[WHAT THE TASK ASKS]
Every line below that contains "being" is to be copied.

(Stored records)
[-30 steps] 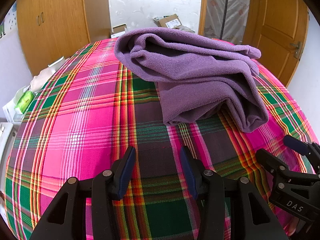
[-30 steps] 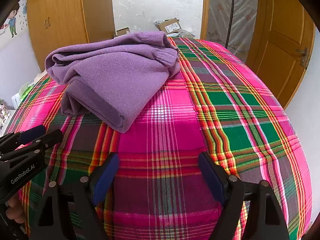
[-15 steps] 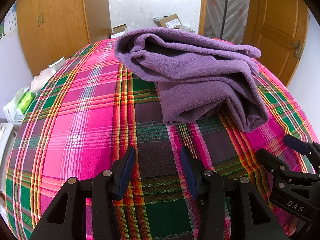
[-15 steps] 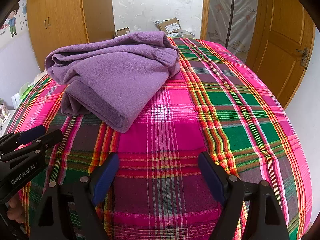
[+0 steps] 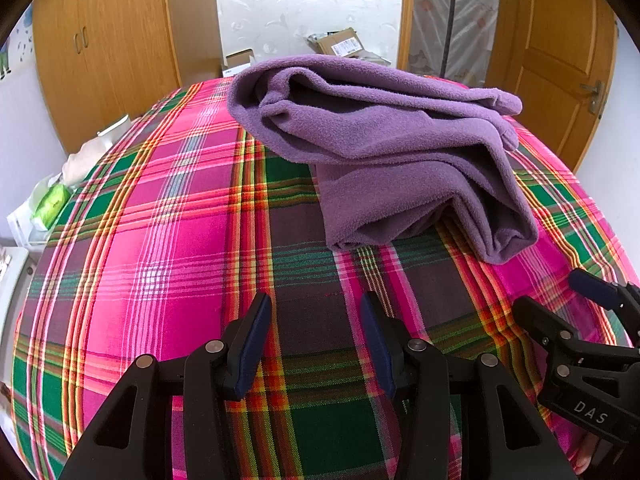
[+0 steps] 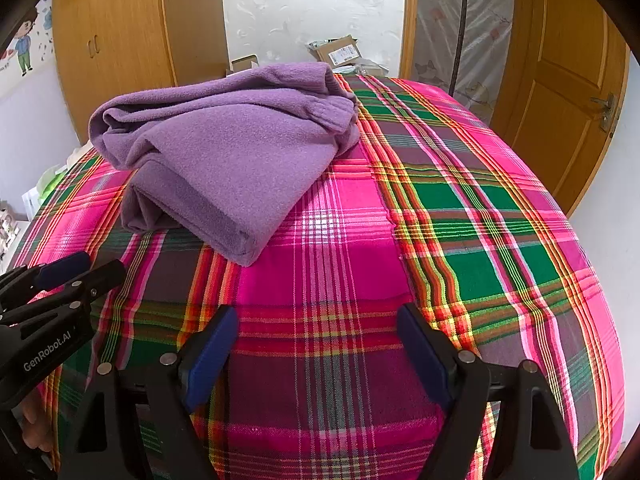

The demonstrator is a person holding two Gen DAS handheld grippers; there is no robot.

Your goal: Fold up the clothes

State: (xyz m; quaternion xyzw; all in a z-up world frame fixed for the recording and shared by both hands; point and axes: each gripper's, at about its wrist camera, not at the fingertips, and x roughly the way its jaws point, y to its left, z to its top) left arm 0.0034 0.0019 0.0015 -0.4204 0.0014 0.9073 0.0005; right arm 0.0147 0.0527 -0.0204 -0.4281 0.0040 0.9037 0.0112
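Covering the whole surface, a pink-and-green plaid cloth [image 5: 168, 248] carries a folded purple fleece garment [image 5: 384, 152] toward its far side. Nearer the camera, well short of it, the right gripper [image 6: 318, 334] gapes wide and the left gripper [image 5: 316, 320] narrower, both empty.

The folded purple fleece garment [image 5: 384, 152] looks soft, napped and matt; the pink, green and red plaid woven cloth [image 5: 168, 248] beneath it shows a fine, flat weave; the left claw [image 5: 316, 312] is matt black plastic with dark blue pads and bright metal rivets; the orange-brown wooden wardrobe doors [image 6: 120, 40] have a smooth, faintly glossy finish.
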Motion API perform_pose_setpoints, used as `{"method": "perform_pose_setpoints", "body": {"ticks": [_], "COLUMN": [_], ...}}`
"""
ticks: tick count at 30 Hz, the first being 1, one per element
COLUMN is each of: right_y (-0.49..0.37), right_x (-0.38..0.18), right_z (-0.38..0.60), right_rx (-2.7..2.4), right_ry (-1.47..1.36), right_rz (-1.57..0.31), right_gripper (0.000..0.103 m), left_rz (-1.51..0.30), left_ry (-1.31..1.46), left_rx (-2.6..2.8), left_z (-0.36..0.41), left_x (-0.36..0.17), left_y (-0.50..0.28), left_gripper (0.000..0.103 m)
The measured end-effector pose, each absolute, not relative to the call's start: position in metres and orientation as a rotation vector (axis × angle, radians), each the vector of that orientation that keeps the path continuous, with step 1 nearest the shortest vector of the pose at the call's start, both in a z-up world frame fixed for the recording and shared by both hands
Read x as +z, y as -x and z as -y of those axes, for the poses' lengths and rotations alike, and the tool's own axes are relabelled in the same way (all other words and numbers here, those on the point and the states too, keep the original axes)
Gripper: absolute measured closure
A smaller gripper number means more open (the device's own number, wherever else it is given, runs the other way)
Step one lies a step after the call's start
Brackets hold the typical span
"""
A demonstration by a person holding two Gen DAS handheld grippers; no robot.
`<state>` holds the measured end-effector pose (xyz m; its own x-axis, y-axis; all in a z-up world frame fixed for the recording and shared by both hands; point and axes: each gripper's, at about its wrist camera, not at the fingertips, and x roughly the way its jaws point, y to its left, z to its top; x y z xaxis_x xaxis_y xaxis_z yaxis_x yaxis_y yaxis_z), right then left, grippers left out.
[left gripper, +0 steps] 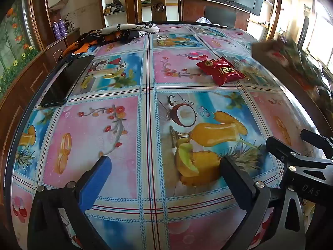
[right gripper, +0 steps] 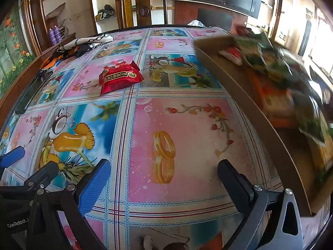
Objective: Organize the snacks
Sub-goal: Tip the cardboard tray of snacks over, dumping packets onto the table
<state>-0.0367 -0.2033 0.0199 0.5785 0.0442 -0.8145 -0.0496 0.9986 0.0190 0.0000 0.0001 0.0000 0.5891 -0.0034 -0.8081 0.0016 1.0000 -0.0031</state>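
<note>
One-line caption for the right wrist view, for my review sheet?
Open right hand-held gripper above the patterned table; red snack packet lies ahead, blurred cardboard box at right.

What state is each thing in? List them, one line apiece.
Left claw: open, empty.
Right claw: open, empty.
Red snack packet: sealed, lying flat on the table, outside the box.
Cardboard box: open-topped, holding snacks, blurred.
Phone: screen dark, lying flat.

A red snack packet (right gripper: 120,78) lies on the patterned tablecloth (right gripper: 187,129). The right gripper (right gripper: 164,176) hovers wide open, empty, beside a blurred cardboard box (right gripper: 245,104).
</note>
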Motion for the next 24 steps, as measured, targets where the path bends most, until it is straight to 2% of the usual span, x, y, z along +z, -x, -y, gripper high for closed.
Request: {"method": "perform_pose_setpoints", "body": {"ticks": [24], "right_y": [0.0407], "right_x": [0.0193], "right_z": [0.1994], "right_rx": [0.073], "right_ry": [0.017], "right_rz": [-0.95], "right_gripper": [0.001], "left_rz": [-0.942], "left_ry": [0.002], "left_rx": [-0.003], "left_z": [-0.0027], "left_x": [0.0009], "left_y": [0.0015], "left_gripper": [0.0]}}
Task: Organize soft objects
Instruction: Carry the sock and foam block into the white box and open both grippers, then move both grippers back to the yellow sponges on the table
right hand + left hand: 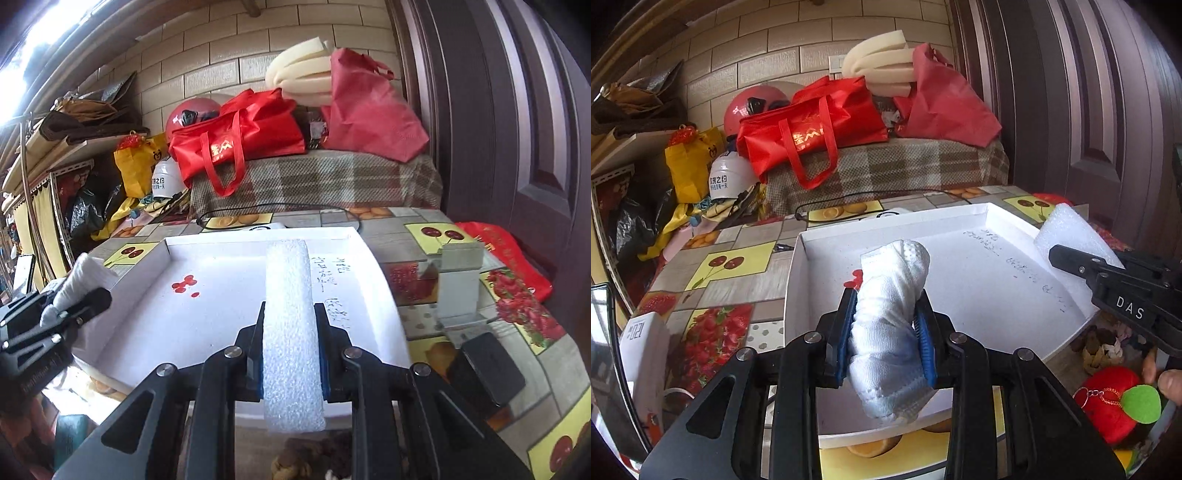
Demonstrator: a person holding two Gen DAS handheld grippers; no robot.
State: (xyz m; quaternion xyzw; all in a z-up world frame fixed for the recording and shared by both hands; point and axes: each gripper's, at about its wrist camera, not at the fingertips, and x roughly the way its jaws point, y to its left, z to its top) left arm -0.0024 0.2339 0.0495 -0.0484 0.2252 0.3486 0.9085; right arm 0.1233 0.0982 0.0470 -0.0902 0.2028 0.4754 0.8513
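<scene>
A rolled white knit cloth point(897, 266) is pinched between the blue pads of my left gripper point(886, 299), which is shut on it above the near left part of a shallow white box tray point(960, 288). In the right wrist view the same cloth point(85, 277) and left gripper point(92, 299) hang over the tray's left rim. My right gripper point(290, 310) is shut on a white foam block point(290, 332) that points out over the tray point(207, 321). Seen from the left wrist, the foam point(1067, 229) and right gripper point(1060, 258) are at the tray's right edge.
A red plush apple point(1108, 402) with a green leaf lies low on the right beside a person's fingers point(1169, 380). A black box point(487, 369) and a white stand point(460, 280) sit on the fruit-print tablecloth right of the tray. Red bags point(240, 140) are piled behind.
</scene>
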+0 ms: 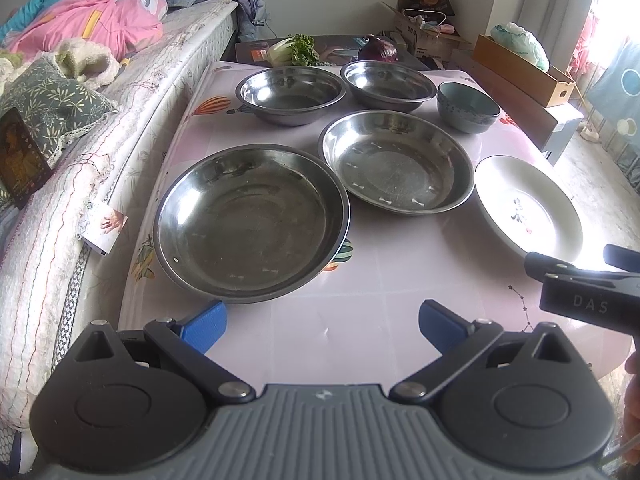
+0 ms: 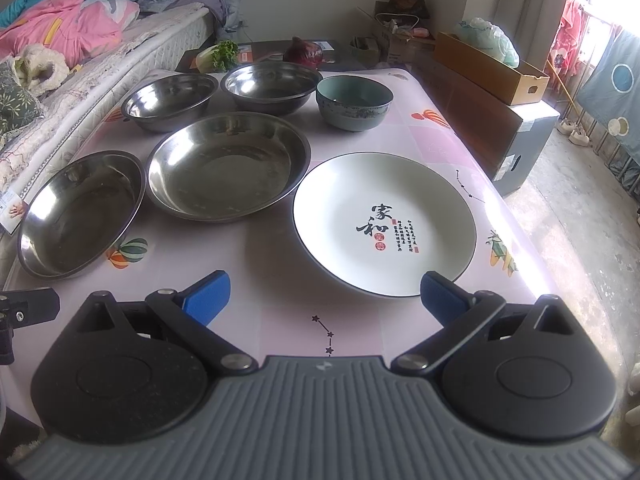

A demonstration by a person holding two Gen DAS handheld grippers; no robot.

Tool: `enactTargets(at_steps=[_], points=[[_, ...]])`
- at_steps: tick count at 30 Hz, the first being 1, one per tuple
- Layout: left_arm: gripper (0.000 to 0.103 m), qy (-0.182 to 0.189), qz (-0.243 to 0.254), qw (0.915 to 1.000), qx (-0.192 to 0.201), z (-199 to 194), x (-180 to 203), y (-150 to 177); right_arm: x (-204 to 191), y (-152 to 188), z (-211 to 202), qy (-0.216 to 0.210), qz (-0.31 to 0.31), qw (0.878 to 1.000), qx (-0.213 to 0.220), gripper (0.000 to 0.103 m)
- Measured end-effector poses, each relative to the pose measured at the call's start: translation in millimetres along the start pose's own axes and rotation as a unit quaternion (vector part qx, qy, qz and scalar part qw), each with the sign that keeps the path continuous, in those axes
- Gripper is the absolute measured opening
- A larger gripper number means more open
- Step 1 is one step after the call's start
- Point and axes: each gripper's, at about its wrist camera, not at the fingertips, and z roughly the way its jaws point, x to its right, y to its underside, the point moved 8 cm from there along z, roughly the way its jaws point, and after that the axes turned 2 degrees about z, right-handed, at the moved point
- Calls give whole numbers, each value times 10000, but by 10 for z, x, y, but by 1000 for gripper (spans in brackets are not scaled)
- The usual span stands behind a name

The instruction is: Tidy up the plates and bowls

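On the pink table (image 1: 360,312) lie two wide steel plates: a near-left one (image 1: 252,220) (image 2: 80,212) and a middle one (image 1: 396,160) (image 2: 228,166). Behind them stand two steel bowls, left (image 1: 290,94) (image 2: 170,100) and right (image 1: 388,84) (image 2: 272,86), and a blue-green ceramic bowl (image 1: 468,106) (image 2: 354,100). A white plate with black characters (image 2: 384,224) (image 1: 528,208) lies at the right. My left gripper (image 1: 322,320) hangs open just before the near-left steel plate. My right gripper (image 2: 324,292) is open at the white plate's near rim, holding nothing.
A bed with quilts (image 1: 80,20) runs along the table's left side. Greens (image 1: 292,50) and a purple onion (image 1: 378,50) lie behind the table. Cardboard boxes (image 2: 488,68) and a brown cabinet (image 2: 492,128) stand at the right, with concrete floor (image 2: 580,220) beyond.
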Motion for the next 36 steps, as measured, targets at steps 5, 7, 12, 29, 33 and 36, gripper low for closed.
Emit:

[SOLUTION]
ticks: tick count at 30 Hz, the first being 1, one per element
- at_steps: tick count at 30 Hz, the first being 1, one per tuple

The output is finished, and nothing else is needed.